Hi James

I've now read your draft. It looks to solve the same kind of problem as PHB's 
integrity draft [1], although that one currently uses HTTP/1 syntax.

The protocol you propose binds a key to a session (or "KEY-ID") and this allows 
to integrity protect both requests and responses. It also allows the client to 
bind specific requests to specific sessions, which is one of the requirements 
in the session-continue draft. Integrity protection of the requests (an 
possibly responses) is definitely a key component of any solution to make 
sessions secure. It doesn't help to authenticate just the fact that there is a 
request, if we then allow a proxy to rewrite the entire content of the request.

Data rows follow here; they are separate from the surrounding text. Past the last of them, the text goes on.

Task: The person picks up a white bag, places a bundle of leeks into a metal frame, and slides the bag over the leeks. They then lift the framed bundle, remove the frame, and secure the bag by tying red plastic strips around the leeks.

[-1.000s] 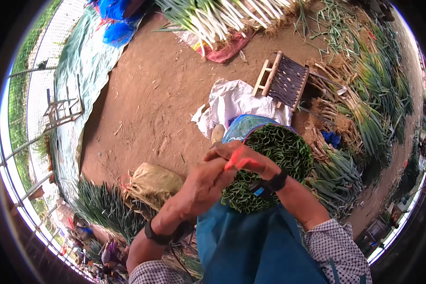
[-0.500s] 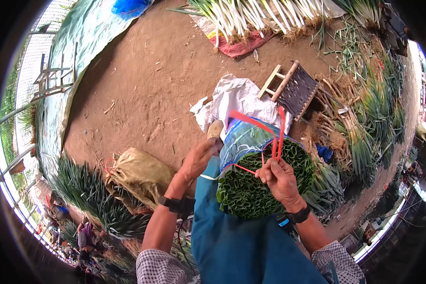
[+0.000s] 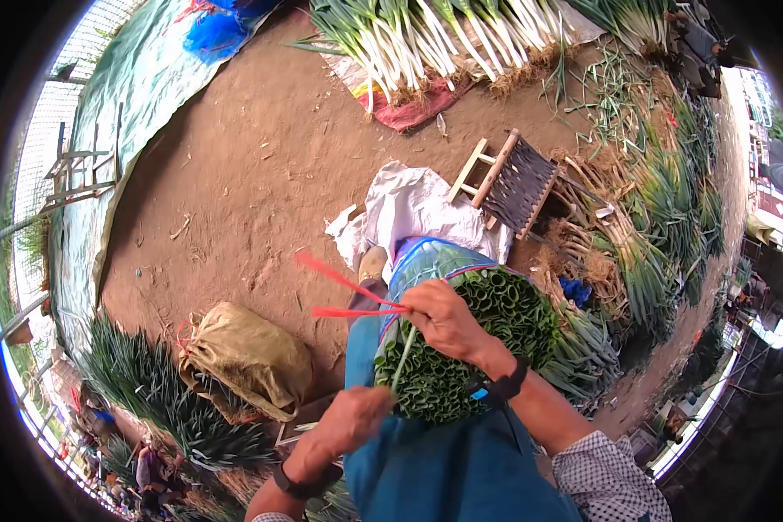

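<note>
A thick bundle of green onion leaves, cut ends facing up, stands against my legs inside a blue-green mesh sack. My right hand is above the bundle's left side, fingers pinched on a red plastic strap, whose two loose ends stick out leftward. My left hand, blurred by motion, is closed at the bundle's lower left edge. A thin pale green strip stretches from near my right hand to my left fingers, which seem to grip it.
A white sack lies beyond the bundle beside a low wooden stool. Trimmed leeks are laid at the back. More leeks pile up on the right. A tan sack and dark green leaves are at left.
My right hand has moved left across the bundle, swinging the red strap's ends leftward. My left hand has come down and toward me, with the pale strip now stretched between the hands.
</note>
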Demonstrator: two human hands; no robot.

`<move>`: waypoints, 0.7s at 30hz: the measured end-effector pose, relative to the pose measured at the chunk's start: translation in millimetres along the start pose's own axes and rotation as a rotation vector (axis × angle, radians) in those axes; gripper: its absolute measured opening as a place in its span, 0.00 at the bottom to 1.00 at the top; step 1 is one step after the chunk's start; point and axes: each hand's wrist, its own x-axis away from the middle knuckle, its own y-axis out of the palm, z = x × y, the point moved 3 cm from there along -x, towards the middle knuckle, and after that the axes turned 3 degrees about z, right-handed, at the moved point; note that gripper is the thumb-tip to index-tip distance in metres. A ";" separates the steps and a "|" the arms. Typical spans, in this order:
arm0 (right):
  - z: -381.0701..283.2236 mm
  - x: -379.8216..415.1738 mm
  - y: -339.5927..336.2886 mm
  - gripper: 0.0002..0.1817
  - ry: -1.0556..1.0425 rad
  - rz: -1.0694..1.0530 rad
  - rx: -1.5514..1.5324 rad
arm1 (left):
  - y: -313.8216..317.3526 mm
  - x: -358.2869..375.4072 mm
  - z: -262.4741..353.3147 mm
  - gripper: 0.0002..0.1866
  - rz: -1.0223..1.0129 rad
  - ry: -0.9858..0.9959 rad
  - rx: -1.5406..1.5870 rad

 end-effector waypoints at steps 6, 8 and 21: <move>29.6 -31.1 -0.1 0.07 0.381 -0.216 -0.450 | -9.0 -16.2 101.8 0.04 -0.237 0.066 0.066; 49.4 -31.0 -7.3 0.09 0.504 -0.175 -0.599 | -11.5 -5.0 116.0 0.08 -0.398 0.077 0.130; 110.1 -20.9 -11.6 0.12 0.679 -0.126 -1.016 | -272.6 181.1 264.0 0.10 0.840 0.633 0.308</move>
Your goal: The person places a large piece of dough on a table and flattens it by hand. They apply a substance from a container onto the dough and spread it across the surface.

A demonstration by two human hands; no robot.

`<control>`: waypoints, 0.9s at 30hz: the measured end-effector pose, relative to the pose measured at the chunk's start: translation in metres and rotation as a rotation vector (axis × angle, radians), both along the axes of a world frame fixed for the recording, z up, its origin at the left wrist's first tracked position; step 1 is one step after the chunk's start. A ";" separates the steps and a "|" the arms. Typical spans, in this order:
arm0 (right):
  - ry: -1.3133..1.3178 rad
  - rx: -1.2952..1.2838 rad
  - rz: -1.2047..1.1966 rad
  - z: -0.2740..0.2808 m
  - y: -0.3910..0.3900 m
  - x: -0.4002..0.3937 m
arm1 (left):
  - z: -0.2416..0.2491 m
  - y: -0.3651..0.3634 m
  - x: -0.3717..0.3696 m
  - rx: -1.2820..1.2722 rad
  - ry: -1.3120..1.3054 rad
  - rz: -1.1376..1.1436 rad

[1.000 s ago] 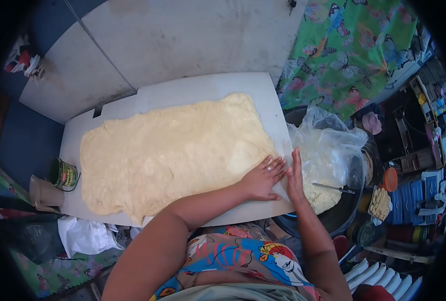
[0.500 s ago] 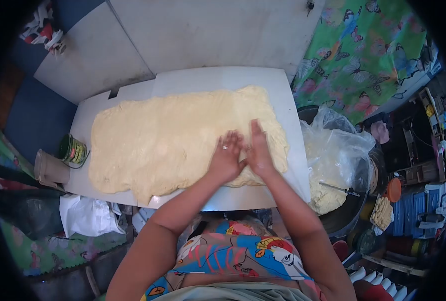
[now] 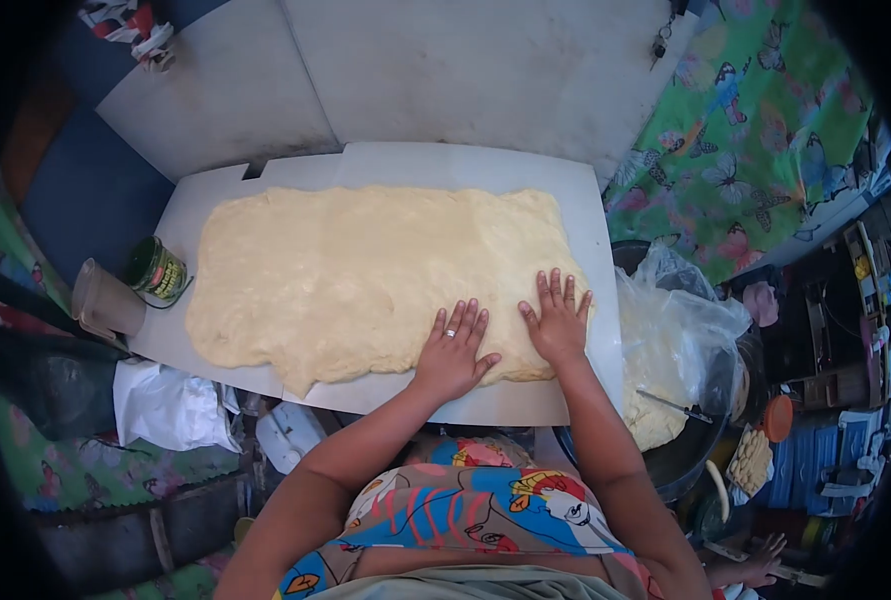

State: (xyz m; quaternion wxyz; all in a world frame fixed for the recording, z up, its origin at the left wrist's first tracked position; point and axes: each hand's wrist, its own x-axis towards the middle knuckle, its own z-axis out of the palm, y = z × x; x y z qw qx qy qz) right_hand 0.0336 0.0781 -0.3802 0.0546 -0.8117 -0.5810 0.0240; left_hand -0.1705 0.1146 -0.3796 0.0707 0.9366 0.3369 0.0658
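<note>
A broad, flattened slab of pale yellow dough (image 3: 355, 270) covers most of the white tabletop (image 3: 475, 402). My left hand (image 3: 452, 352), with a ring on one finger, lies flat near the slab's front edge, fingers spread and pressed on the dough. To the right of it, my right hand (image 3: 557, 322) rests open on the dough close to the right end, its fingers also apart. Neither hand holds anything. The slab's edges are uneven, with a small lobe sticking out at the front left.
On the left stand a green-labelled jar (image 3: 155, 272) and a plastic pitcher (image 3: 108, 300). Right of the table, a dark basin (image 3: 700, 450) holds more dough (image 3: 653, 415), a clear plastic bag (image 3: 680, 320) and a knife (image 3: 672, 402). Another person's hand (image 3: 762, 562) shows at lower right.
My hands were close together and blurred; now they are apart, the right one further right, both flat on the dough. The view has shifted slightly. Another person's hand has appeared at lower right.
</note>
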 end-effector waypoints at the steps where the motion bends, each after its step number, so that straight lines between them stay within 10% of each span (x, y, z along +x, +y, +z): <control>1: 0.033 -0.020 -0.068 0.003 0.005 0.001 | 0.001 -0.001 -0.002 -0.017 -0.003 -0.018; 10: 0.090 -0.087 -0.482 0.013 0.080 0.028 | 0.028 0.015 -0.042 -0.353 0.030 -0.133; 12: 0.068 -0.015 -0.415 0.003 0.093 0.022 | 0.032 0.032 -0.059 -0.463 -0.294 0.067; 17: 0.068 0.029 0.175 -0.006 0.094 -0.024 | 0.015 0.066 -0.095 -0.096 0.063 0.404; 27: 0.048 0.028 0.214 0.002 0.167 -0.069 | 0.013 0.142 -0.076 -0.033 0.014 0.403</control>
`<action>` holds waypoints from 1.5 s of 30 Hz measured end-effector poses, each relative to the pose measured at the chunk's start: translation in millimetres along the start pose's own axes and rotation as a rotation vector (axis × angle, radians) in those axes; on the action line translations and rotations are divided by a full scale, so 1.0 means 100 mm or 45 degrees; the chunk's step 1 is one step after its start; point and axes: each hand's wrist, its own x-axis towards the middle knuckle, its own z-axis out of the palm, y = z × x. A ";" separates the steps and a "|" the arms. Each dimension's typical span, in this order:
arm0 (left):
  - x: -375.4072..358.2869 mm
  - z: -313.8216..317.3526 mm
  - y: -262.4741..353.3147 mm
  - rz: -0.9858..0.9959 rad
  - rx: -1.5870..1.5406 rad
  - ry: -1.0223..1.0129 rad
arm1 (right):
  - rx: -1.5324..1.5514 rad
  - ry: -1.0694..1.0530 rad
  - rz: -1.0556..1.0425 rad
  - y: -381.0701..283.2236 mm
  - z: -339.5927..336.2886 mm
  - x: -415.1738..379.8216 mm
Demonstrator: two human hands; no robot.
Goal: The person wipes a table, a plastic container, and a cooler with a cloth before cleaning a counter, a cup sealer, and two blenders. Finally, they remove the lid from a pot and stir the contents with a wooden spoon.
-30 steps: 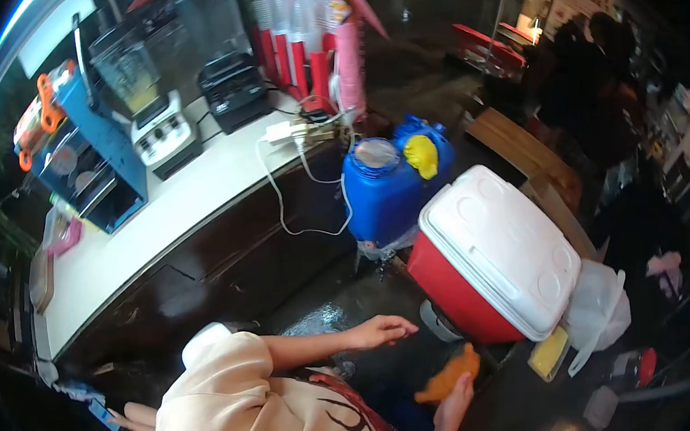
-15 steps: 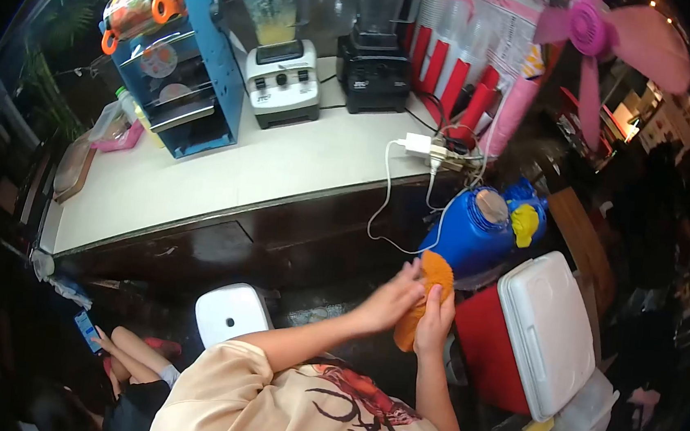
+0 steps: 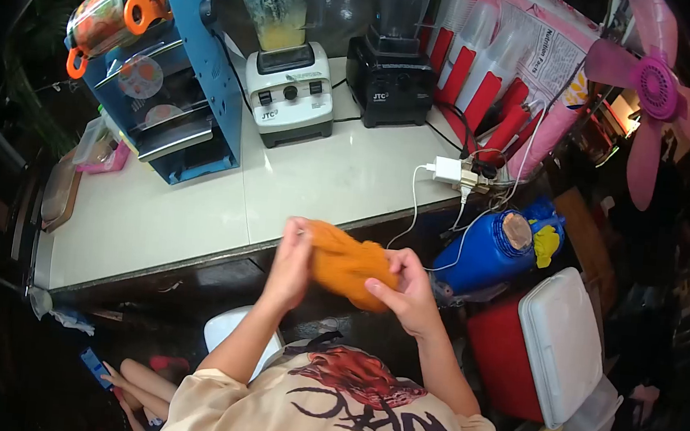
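An orange cloth (image 3: 349, 265) is stretched between both hands in front of the counter's near edge. My left hand (image 3: 292, 264) pinches its left end, fingers closed near the top corner. At the other end, my right hand (image 3: 410, 291) grips the cloth with the thumb on its near side. The cloth looks bunched and slightly blurred. Beyond it on the white counter (image 3: 180, 226) stand a white blender (image 3: 292, 92) with yellowish residue in its jug and a black blender (image 3: 391, 84).
A blue cup-sealing machine (image 3: 209, 80) stands at the counter's left. Right are a plugged extension socket (image 3: 451, 171), a pink fan (image 3: 658, 91), a blue drum (image 3: 482, 248) and a red cooler (image 3: 505, 353) with a white lid. A white stool (image 3: 241, 329) is below; a seated person holds a phone (image 3: 94, 367).
The orange cloth has moved left and now spans between both hands. My left hand has shifted from on top of it to its left end. The view has also moved closer to the counter.
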 end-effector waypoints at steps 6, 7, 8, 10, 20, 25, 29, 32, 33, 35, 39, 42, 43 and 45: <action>0.28 -0.96 0.94 0.307 0.393 0.408 | 0.027 -0.194 -0.026 0.15 0.41 0.61; 0.44 -1.38 0.98 0.430 0.542 0.403 | -0.065 -0.192 -0.020 0.15 0.45 0.68; 0.55 -1.81 0.98 0.438 0.913 0.562 | -0.273 -0.165 -0.080 0.23 0.42 0.73; 0.63 -2.11 0.79 0.310 1.707 1.037 | -0.393 -0.186 0.033 0.34 0.29 0.74; 1.40 -0.66 -0.27 0.219 2.436 0.441 | -0.303 0.314 0.620 0.95 -0.56 -0.21; 2.50 0.50 -0.81 0.589 2.296 -0.071 | -0.242 0.430 0.678 0.83 -0.53 -0.41; 2.84 0.99 -1.16 0.872 2.119 -0.416 | -0.217 0.543 0.661 0.79 -0.53 -0.55; 2.72 0.96 -1.16 0.986 2.064 -0.654 | -0.218 0.538 0.684 0.78 -0.53 -0.59; 2.64 0.88 -1.09 0.943 2.045 -0.609 | -0.210 0.514 0.696 0.80 -0.51 -0.58; 2.35 0.52 -0.86 0.823 2.023 -0.498 | -0.249 0.451 0.707 0.83 -0.53 -0.54; 1.71 -0.60 -0.34 0.661 2.186 -0.063 | -0.294 0.320 0.769 0.89 -0.52 -0.41; 1.11 -1.61 0.08 0.497 2.300 0.251 | -0.317 0.214 0.800 0.91 -0.45 -0.27; 0.93 -2.00 0.15 0.447 2.470 0.428 | -0.323 0.177 0.797 0.91 -0.43 -0.24; 0.57 -2.81 0.45 0.147 2.463 0.746 | -0.333 0.108 0.787 0.95 -0.39 -0.18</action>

What's missing for me is a binding of that key-id to an authenticated identity. 
Identities can be authenticated multiple ways. There's the user certificate in 
TLS, Some better or worse HTTP schemes (everything from Basic to ZKPPs), 
two-factor methods using some side-channel (such as instant messaging to mobile 
phones), and even HTTP forms, whether they are the insecure kind we use today 
or something with browser-based encryption. I think it would be a worthy goal 
to have all of these bind somehow to the key-id.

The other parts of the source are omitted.